Mother Nature's kitchen PDF Print E-mail

The last frigid moisture from melted snow and ice has seeped away from the forest’s floor and has been replaced by that from warm spring showers. With the change has come a stirring of new life. The mat of last fall’s leaves, once as packed and hard as the snow above it, cracks and heaves up in response to the mix of rain and sun.

Just about now some of the tastiest and most nourishing of wild vegetables are beginning to emerge across Michigan’s outdoors. First are the leeks, wild onions that show themselves as green spears, reaching up from the deep, black mulch where woods and swamps meet. And if a spring fed creek flows near, watercress, a delicate salad ingredient will likely be growing in green patches, like a mass of tiny lily pads, half the size of a dime.

Along most any waterway new cattails will soon begin to shoot upward. Their roots, set deep in the bottom of lake or stream, are somewhat like an iris root. Their taste is something like a cucumber and the texture between that and a water chestnut. These are also tasty ingredients for a white salad.

But it is the breaking up of the forest’s leaf strewn floor that gets that most attention. Scores of sharp-eyed hunters search these places, alert to what has punched the leaf cover upward. The little tents are everywhere, tent poles made from a dozen forms of life. Each damp night followed by a warm morning changes the whole scene. And when the tents are pitched on the fungus poles of morel mushrooms, the hunters smile. For many, these are the most precious prizes of spring.
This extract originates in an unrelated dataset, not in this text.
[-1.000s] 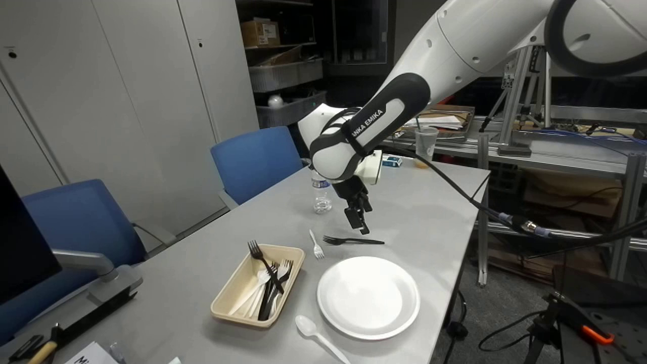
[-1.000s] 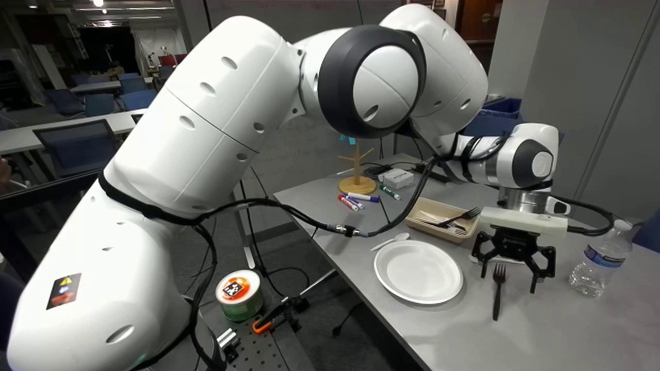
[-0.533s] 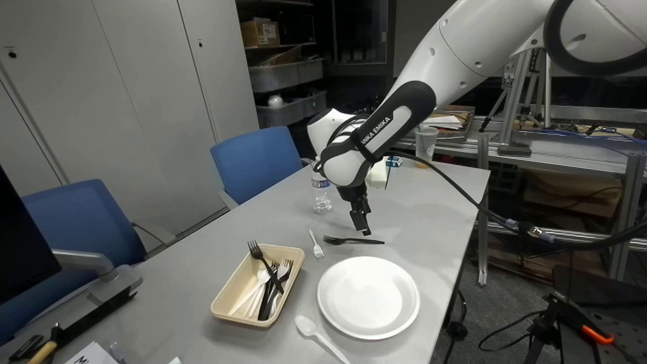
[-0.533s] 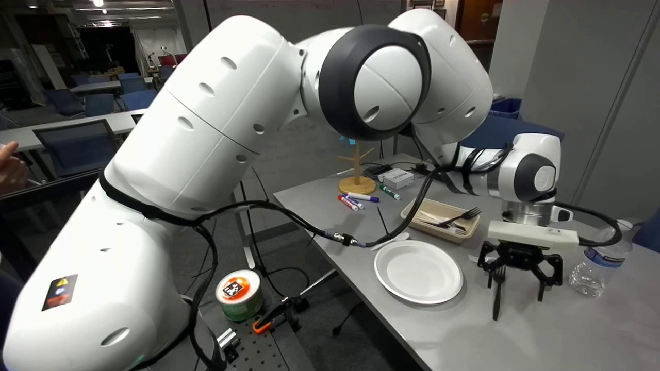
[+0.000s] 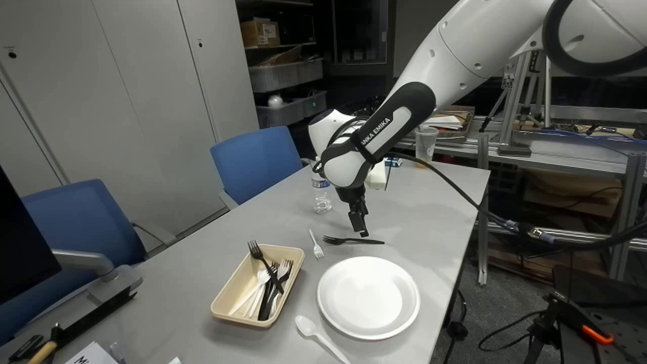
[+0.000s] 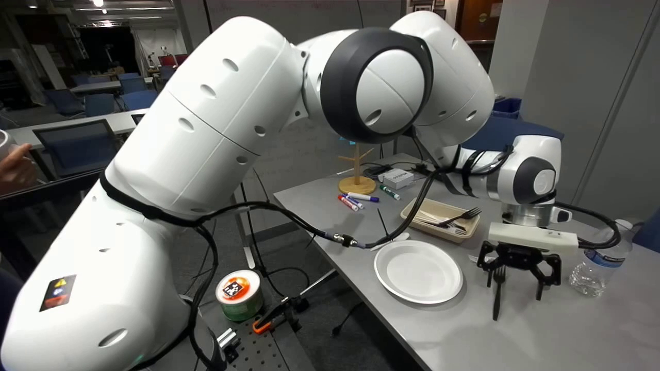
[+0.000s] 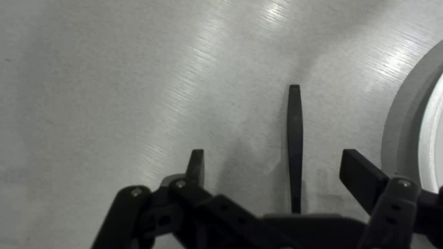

But there is still another early treat that I have sought in recent years, fiddlehead ferns. In our state, of course, there aren’t the authentic, think ostrich ferns. Those are found in Alaska and the far north. Still our own bracken ferns, if snapped off when four to six inches tall and properly prepared, are a delicious and unique vegetable. We steam them briefly and garnish with butter and salt to taste. The result is something between a young green bean and asparagus.

During the next month all this lush wild produce is available for the picking. Only a plant guide is needed for first time hunters for identifying these treats. Follow that up with a wild food recipe book and a bit of creativity.

And are these foods nourishing? Mary Carey, in her book “Lets Taste Alaska,” says: “One hundred grams of fiddleheads contain 71% of the recommended dietary allowance of vitamin A, 25% of niacin, 13% of riboflavin, and 46% of vitamin C. It also contains at least 10% of the RDA of magnesium, phosphorous and iron. What’s more, it’s a natural for most diets, low in sodium (salt) and high in potassium.”

There are a number of books that contain wild mushroom identifications and recipes. For safety’s sake one of these should be consulted, especially when dealing with the later appearing and much bigger white morel.

But right now the shopping for these vegetables is the thing. Where else can one select from wild and delicate treats while spring flowers nod about them and perfume the very air?